Six months before he was murdered in Memphis, TN, Martin Luther King Jr. spoke to the student body of Barratt Junior High School in Philadelphia. (Full video linked in photo caption.)
You read that correctly. Junior high school students: twelve, thirteen, and fourteen year olds.
On that day, he gave his full attention to middle schoolers and junior highers, a demographic that is often overlooked, ignored, avoided, and viewed as too young to engage in meaningful, thoughtful, and significant conversations.
King delivered a thoughtfully prepared speech that was crafted for his specific audience.
He did not wing it (as some do when their audience is supposedly less discerning and less worthy of the excellence due adults).
He spoke to them powerfully and profoundly (in distinction from those who talk down to or dumb-down a message for an audience they assume to be non-discerning and non-intellectual).

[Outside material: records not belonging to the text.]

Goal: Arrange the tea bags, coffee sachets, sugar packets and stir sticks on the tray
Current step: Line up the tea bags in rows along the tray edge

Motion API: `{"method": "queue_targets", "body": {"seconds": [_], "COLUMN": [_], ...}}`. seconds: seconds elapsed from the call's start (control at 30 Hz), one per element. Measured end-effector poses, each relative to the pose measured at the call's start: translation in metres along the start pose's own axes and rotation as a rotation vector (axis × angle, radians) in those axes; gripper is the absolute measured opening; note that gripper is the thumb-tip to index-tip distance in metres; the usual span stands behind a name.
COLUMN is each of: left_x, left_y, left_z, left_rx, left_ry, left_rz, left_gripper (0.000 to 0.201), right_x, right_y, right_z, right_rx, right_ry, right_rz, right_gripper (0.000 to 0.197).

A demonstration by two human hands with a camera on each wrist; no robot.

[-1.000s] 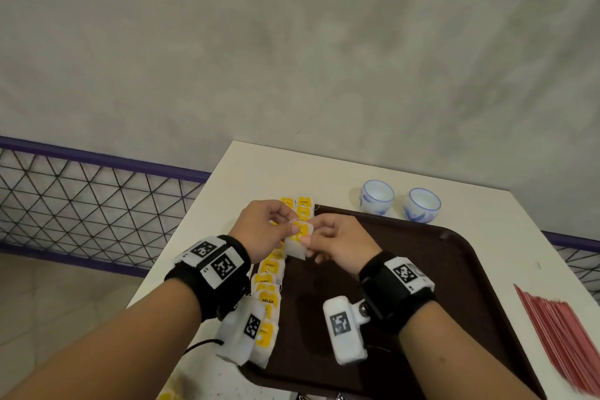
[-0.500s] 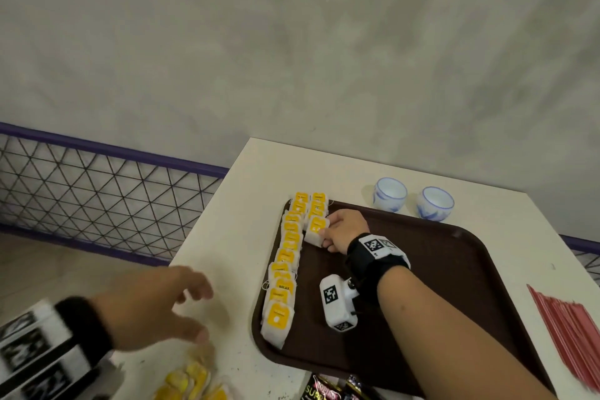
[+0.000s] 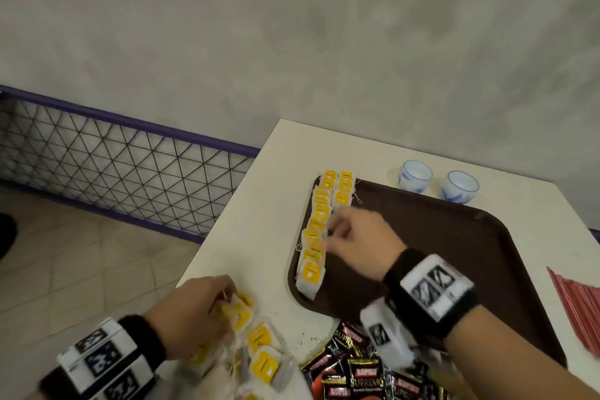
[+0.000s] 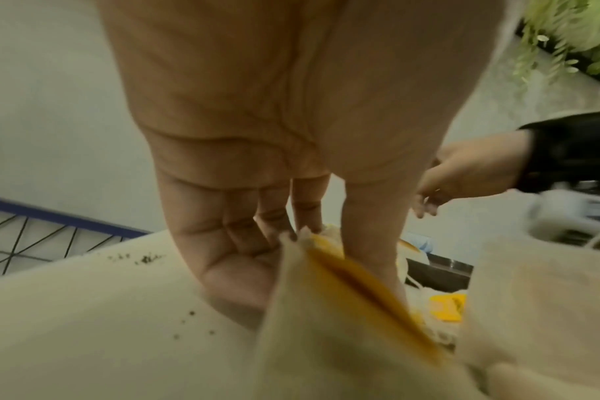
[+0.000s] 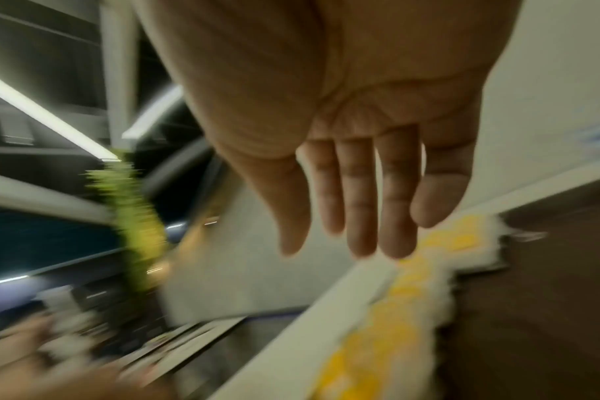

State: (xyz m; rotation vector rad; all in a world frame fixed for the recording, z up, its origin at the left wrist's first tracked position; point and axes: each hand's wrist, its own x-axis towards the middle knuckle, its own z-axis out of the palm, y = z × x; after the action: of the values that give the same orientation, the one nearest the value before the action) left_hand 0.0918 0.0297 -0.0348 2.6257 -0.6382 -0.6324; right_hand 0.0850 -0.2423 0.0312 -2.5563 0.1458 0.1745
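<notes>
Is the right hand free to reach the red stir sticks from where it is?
Probably yes: the right hand is open and empty over the tray, and nothing stands between it and the stir sticks.

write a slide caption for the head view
Left hand picks a yellow-labelled tea bag off the white table; right hand hovers over the brown tray.

"KOPIKO SUPREMO" is read on the black coffee sachets (image 3: 363, 373) at the near tabletop edge. Tea bag tag print is noted as too small to read.
</notes>
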Motion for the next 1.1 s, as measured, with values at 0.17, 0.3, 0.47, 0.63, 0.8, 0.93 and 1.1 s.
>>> {"method": "queue_targets", "body": {"seconds": [0.17,0.3,0.47,0.63,0.8,0.93,1.1], "left_x": [-0.006,-0.013,-0.024,-0.031,-0.030,-0.028,-0.030], "left_y": [0.000,0.002,0.007,0.005,0.007,0.006,0.009], "left_z": [0.003,0.002,-0.002,-0.004,-0.005,-0.009,-0.014], "left_rx": [-0.112,-0.258,-0.382,-0.520,-0.585,-0.671,-0.736], "left_ry": [0.048,0.091,0.181,0.203,0.235,0.224,0.246], "left_rz": [-0.009,0.012,0.013,-0.064,-0.110,-0.106,-0.048], "left_gripper": [0.020,0.021,0.026,0.029,0.017,0.014,0.015], "right_x": [-0.075,-0.083,-0.078,-0.074,-0.080,-0.080,-0.075], "right_y": [-0.054,-0.065,-0.059,-0.033,-0.016,0.001,0.017], "right_z": [0.055,0.089,0.084,0.073,0.050,0.027,0.008], "right_rx": [-0.385,-0.519,-0.374,0.012,0.398,0.688,0.884], "right_ry": [-0.371,-0.364,-0.352,-0.216,-0.142,-0.098,-0.030], "right_rz": [-0.276,-0.220,-0.147,-0.041,-0.043,0.059,0.142], "right_gripper": [0.049,0.040,0.011,0.024,0.017,0.011,0.011]}}
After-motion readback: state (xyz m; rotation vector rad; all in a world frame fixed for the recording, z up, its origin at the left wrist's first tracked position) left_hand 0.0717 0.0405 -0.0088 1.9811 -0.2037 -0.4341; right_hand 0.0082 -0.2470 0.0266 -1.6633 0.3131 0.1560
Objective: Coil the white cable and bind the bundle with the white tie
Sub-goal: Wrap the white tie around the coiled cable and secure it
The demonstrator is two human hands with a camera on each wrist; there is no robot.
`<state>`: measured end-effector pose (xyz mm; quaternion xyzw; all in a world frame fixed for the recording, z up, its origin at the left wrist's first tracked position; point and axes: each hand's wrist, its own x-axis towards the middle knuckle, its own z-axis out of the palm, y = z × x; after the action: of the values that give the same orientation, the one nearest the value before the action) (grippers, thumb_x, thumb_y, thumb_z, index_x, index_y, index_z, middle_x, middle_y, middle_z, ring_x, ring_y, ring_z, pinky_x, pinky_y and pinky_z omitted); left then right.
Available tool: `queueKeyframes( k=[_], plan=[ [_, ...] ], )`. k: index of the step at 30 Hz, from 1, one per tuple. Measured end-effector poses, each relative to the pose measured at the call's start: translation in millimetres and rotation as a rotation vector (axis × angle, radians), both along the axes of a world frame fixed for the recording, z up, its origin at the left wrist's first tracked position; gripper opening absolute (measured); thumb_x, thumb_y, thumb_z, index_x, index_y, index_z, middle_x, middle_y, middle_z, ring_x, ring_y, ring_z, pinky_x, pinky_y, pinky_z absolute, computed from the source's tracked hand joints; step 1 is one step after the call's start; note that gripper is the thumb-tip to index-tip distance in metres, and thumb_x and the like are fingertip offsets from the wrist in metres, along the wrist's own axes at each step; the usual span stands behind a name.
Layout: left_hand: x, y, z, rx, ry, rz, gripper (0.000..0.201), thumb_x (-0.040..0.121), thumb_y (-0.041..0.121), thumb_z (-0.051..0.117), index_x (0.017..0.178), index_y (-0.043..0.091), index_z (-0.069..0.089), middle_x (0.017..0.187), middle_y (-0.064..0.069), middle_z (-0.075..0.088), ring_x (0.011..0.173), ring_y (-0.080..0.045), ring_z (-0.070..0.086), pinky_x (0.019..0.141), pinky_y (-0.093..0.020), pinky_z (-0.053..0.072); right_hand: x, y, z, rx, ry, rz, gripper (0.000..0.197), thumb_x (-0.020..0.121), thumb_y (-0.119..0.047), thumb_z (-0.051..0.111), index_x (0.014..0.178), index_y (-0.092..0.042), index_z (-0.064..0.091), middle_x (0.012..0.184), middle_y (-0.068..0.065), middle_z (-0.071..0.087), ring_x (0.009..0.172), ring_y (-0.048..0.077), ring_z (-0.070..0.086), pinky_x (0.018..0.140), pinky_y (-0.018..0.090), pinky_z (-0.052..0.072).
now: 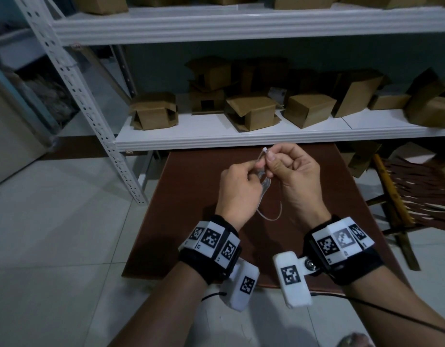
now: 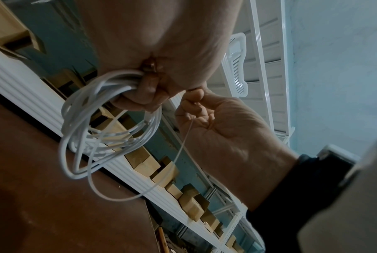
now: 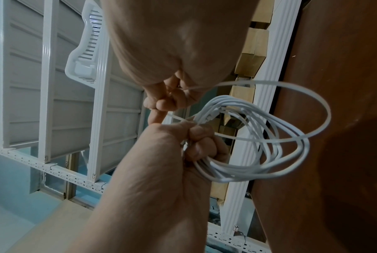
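Over the brown table [image 1: 181, 221], my left hand [image 1: 250, 172] grips the white cable [image 1: 263, 182], wound into a coil of several loops [image 2: 79, 130] [image 3: 267, 154] that hangs from its curled fingers [image 2: 140, 95]. My right hand [image 1: 271, 160] is close beside it and pinches one end of the thin white tie [image 1: 265, 150] between thumb and fingers [image 3: 172, 99]. The tie [image 3: 326, 113] forms a wide, loose loop around the coil [image 2: 118, 198] and sags below the hands [image 1: 274, 217]. Where the tie's other end lies is hidden between the hands.
A white metal shelf [image 1: 241, 139] with several brown cardboard boxes [image 1: 251, 111] stands just beyond the table's far edge. A slanted shelf post [image 1: 96, 126] is at the left and a slatted wooden chair [image 1: 416, 191] at the right. Pale floor tiles [image 1: 53, 234] surround the table.
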<state>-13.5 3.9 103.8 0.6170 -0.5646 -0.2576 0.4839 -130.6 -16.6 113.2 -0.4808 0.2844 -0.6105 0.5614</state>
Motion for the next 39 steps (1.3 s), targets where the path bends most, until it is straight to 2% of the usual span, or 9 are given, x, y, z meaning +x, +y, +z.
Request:
queueKeyframes(
  k=[3,8,12,15,19,23,26,33,39],
  plan=[
    [-0.3,-1.4,-0.9,0.027,0.000,0.011,0.032,0.102,0.011,0.054,0.115,0.020,0.081,0.102,0.005,0.081,0.099,-0.011,0.074,0.080,-0.020,0.053,0.5,0.7,0.7,0.001,0.016,-0.002,0.023,0.099,0.006,0.063,0.121,0.004,0.065,0.077,0.007,0.073,0.062,0.009,0.059,0.069,0.020,0.054],
    [-1.4,-1.0,0.1,0.046,0.035,0.008,0.027,0.101,0.011,0.054,0.102,0.017,0.081,0.086,0.002,0.077,0.090,-0.009,0.071,0.060,-0.021,0.046,1.7,3.1,4.3,0.036,-0.028,0.014,0.026,0.099,0.009,0.060,0.124,0.006,0.062,0.077,0.008,0.074,0.059,0.008,0.060,0.065,0.019,0.054],
    [0.2,-0.8,1.4,0.045,0.101,-0.003,0.034,0.101,0.009,0.054,0.084,0.026,0.078,0.075,0.013,0.074,0.065,0.004,0.064,0.060,-0.011,0.043,0.7,4.6,6.7,0.072,-0.072,0.051,0.024,0.098,0.014,0.054,0.120,0.007,0.062,0.078,0.012,0.073,0.061,0.011,0.057,0.066,0.021,0.054],
    [2.7,-3.0,-1.7,0.045,0.135,-0.019,0.039,0.095,0.007,0.054,0.073,0.031,0.075,0.075,0.008,0.076,0.072,-0.008,0.070,0.067,-0.030,0.057,0.5,5.6,8.0,0.088,-0.071,0.055,0.027,0.097,0.016,0.052,0.120,0.007,0.062,0.079,0.014,0.073,0.062,0.014,0.056,0.068,0.022,0.055],
    [8.6,-12.4,-8.3,0.042,0.231,-0.023,0.029,0.098,0.016,0.057,0.091,0.030,0.082,0.083,0.002,0.080,0.089,-0.025,0.077,0.086,-0.053,0.062,1.7,6.8,9.3,0.097,-0.087,0.047,0.032,0.094,0.020,0.051,0.123,0.013,0.060,0.078,0.018,0.073,0.060,0.016,0.055,0.064,0.021,0.054],
    [11.2,-14.5,-11.1,0.043,0.251,-0.027,0.034,0.096,0.010,0.056,0.096,0.031,0.083,0.081,0.008,0.077,0.075,-0.012,0.069,0.076,-0.036,0.056,2.0,6.4,9.0,0.099,-0.080,0.019,0.033,0.094,0.020,0.052,0.125,0.017,0.058,0.080,0.021,0.073,0.061,0.017,0.056,0.063,0.020,0.054],
    [6.7,-9.7,-9.2,0.056,0.253,-0.044,0.041,0.092,0.003,0.054,0.079,0.031,0.080,0.067,0.012,0.070,0.063,-0.005,0.059,0.069,-0.028,0.046,1.6,6.0,8.8,0.106,-0.077,0.011,0.032,0.095,0.019,0.051,0.126,0.017,0.057,0.080,0.020,0.073,0.061,0.016,0.058,0.064,0.019,0.054],
    [2.4,-4.9,-4.4,0.039,0.218,-0.065,0.047,0.096,0.002,0.053,0.065,0.032,0.072,0.061,0.015,0.067,0.059,0.000,0.058,0.064,-0.023,0.045,1.3,7.3,10.9,0.107,-0.061,-0.006,0.032,0.095,0.020,0.052,0.126,0.017,0.059,0.084,0.025,0.068,0.061,0.016,0.055,0.062,0.018,0.053],
    [1.8,-7.7,-8.2,0.032,0.166,-0.056,0.039,0.095,0.008,0.052,0.076,0.032,0.076,0.080,0.006,0.079,0.076,-0.013,0.072,0.076,-0.035,0.059,-0.5,7.3,11.0,0.097,-0.012,-0.031,0.027,0.096,0.018,0.051,0.118,0.012,0.065,0.081,0.019,0.071,0.061,0.013,0.057,0.060,0.017,0.051]
  ],
)
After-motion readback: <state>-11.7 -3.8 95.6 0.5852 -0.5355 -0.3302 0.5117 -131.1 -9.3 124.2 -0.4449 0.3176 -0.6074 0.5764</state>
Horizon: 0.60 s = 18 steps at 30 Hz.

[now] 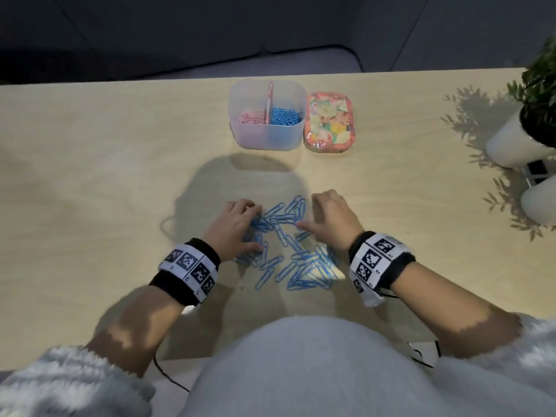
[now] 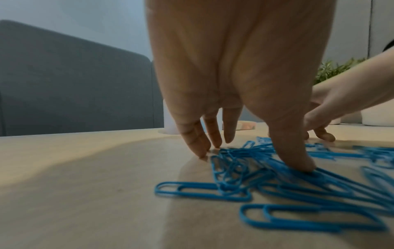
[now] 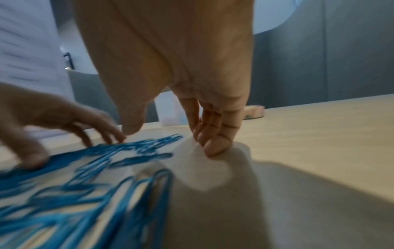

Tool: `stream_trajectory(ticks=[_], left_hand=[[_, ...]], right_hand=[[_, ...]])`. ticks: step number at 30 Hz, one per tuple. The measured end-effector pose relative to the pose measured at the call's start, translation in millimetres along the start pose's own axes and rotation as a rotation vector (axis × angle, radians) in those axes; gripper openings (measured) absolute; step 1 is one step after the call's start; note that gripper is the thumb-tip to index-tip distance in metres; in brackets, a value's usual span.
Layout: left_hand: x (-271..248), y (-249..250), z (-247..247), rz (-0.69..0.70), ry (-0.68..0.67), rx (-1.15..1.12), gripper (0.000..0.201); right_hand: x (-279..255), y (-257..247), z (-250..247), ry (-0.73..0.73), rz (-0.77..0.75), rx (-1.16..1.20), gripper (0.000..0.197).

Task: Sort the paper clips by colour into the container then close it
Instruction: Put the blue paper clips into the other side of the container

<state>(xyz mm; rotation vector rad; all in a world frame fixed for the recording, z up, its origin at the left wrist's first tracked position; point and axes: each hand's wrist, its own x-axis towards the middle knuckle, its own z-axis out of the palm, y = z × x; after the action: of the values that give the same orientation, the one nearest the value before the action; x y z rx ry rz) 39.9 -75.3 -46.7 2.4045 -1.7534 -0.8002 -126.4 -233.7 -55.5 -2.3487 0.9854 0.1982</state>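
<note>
A loose spread of bright blue plastic-coated wire paper clips (image 1: 288,251) lies on the pale wooden tabletop (image 1: 90,176), just in front of the person and between both hands. The left hand (image 1: 233,228) has its straight fingers (image 2: 197,139) planted at the spread's left edge and its thumb pressing down on several clips; nothing is lifted or pinched, so it looks like raking, not holding. The right hand (image 1: 329,219) stands at the far right edge, fingertips (image 3: 215,146) bunched together on bare wood just beside the nearest clips, thumb stretched toward the pile, holding nothing.

The translucent plastic two-compartment container (image 1: 267,136) sits well beyond the pile, straight ahead, already holding pink clips (image 1: 251,118) in its left half and blue clips (image 1: 285,116) in its right. Its flower-patterned rectangular lid (image 1: 329,121) lies flat just beside it on the right.

Only blue clips appear to remain on the table, so the next step is probably to sweep them into a bunch between the hands. The clips point every way, with the spread running from far to near. The right hand is nearer the blue compartment
</note>
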Motion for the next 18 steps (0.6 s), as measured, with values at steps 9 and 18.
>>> stream_trajectory(ticks=[9,18], left_hand=[[20,17,0,-0.032,0.046,-0.066,0.03],[17,20,1,-0.074,0.048,-0.238,0.019]], right_hand=[[-11,-42,32,-0.08,-0.293,-0.186,0.054],[-9,-35,34,-0.022,-0.282,-0.175,0.021]])
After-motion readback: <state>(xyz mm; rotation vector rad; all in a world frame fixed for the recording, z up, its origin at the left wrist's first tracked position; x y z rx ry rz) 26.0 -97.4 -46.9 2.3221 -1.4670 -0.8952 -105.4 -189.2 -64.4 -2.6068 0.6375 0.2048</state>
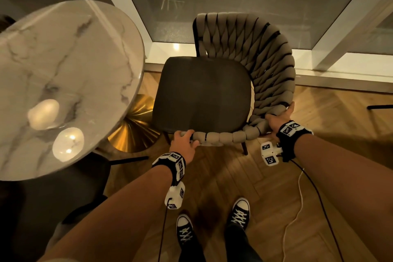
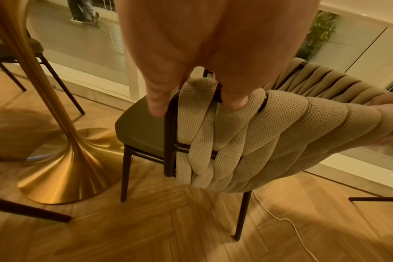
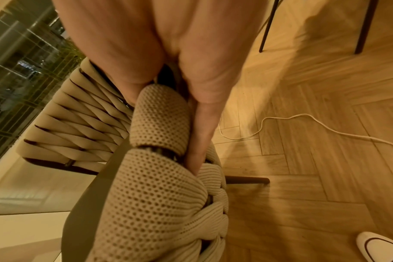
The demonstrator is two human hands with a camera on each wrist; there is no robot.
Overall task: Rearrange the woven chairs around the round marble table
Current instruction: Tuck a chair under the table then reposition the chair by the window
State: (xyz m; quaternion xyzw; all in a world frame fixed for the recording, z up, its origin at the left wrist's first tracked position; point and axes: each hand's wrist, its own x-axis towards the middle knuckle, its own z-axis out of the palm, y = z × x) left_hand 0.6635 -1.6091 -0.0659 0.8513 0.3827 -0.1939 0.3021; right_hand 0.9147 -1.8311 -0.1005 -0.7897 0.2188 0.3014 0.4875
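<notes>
Beside the round marble table (image 1: 63,66), at its window-side edge, stands a woven chair (image 1: 251,53) with a dark seat (image 1: 202,93), its backrest curving round toward the person. No brand or legible writing shows anywhere; only black-and-white square markers on the wrist bands (image 1: 290,128). The left hand (image 1: 184,144) curls over the near end of the chair's woven top rail, fingers (image 2: 156,99) over the dark frame and thumb on the knit straps. The right hand (image 1: 278,118) grips the rail at the curve farther right, fingers wrapped around the padded weave. The seat's left edge sits just beside the table's rim and above the gold pedestal base (image 2: 63,170). Herringbone wood floor (image 1: 340,176) lies open behind and to the right, crossed by a white cable (image 3: 303,122); the window sill (image 1: 340,70) runs close behind the chair's far side.
</notes>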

He spoke to them directly and articulately (treating them with the respect and honor that every person deserves).
He spoke to them kindly and firmly (believing that they didn’t primarily need either reprimands for their youthful inclinations or disingenuous coddling for their still-developing identities).
He spoke to them for exactly 20 minutes – shorter than his standard speech, perfect for that particular audience. Because he prepared well and knew his audience, the 20 minutes felt like less. Listeners today will wish he’d said more. I suspect his original listeners felt the same way.
King’s topic was specific to the culture and society of that time, and I clearly recognize my personal inability to deconstruct and understand the full impact of his message in its original social and cultural context.
But it was also specific to the AGE of his audience.
He knew to whom he spoke, and he adjusted his message, style, and content accordingly.
Most importantly of all, he took them seriously (which I consider to be a non-negotiable hallmark of good middle school/junior high ministry leaders).
- He thanked them kindly for inviting him – thanked junior high students.
- He said he was delighted to be with them – with junior high students.
- He called them ladies and gentlemen – those junior high students.
- He referred to them as a very fine and enthusiastic group – those junior high students.
- He encouraged them to invite their parents to, and to attend with them, an important event that evening – an event most people would exclude junior high students from.
Perhaps most importantly, he asked them a deep and meaningful question:
“What is in your life’s blueprint? This is a most important and crucial period of your lives, for what you do now and what you decide now at this age may well determine which way your life shall go.”
“Whenever a building is constructed you usually have an architect who draws you a blueprint, and that blueprint serves as the pattern, the guide, as the model, for those who are to build the building. And a building is not well-erected without a good, sound, and solid blueprint.”
“Now each of you is in the process of building the structure of your lives, and the question is whether you have a proper, a solid, and as found blueprint. And I want to suggest some of the the things that should be in your life’s blueprint.”
His three-point answer (being the good Southern Baptist preacher that he was) rings true today:
- Have a deep belief in your own dignity, your own worth, and your own “somebodiness.” Don’t allow anyone to make you feel that you are nobody. Always feel that you count, that you have worth, and always feel that your life has ultimate significance.
- You must have as a basic principle the determination to achieve excellence in your various fields of endeavor. You’re going to be deciding as the days and years unfold what you will do in your life, what you life’s work will be. When you discover what it will be, set out to do it and to do it well.
- Have a deep commitment to the eternal principles of beauty, love and justice. Don’t allow anybody to pull you so low as to make you hate them. Don’t allow anybody to cause you to lose your self-respect to the point that you do not struggle for justice. However young you are, you have a responsibility to seek to make your nation a better nation in which to live. You have a responsibility to seek to make life better for everybody…I believe we can transform yesterdays of injustice to tomorrows of justice and humanity.
He spoke poetically, meaningfully, and articulately – to junior high students.
He spoke of important, significant, and culturally important issues – to junior high students.
He spoke of responsibility, decision-making, and maturity – to junior high students.
May we continue to take seriously not just the message of King’s speech on this particular day (a message which is timeless), but also the profound beauty of how and to whom he delivered it.
Our junior high and middle school students deserve at least that much from each of us.